:: Task description ::
The data below holds the lines to copy: everything from the line containing "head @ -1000" to the line containing "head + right", both ends included, set down exactly.
#### Input material
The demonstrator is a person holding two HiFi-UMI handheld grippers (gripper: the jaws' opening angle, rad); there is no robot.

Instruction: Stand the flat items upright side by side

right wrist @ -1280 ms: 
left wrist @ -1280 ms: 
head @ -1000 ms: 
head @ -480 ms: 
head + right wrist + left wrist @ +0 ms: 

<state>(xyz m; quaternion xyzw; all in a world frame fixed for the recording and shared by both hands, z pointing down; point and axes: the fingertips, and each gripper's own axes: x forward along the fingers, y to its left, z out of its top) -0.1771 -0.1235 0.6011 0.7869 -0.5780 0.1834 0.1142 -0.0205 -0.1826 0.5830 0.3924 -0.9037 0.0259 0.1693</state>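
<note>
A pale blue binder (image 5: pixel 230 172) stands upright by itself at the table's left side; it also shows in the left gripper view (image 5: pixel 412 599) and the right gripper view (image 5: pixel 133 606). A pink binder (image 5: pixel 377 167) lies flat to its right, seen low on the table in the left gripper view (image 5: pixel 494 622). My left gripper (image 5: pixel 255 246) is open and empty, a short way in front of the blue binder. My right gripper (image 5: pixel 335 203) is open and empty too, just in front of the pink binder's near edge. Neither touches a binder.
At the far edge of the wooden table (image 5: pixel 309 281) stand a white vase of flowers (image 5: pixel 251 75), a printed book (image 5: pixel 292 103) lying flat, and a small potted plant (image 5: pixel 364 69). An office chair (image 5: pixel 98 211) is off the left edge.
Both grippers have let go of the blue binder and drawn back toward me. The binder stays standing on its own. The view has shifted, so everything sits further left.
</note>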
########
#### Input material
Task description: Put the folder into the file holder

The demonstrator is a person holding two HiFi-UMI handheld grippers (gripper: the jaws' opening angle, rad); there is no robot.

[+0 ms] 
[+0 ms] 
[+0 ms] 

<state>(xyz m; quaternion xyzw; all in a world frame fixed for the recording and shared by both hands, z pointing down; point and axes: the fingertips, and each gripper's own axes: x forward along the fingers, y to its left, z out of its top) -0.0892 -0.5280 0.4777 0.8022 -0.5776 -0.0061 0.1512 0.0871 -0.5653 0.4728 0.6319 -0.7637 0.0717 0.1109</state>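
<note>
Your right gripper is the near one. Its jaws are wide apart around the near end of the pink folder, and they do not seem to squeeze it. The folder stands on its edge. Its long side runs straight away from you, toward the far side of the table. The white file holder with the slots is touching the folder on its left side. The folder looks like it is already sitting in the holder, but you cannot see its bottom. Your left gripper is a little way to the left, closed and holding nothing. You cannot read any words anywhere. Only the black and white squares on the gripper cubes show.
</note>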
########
:: Finished task ::
head @ -1000 ms: 
head @ -480 ms: 
head + right wrist + left wrist @ +0 ms: 

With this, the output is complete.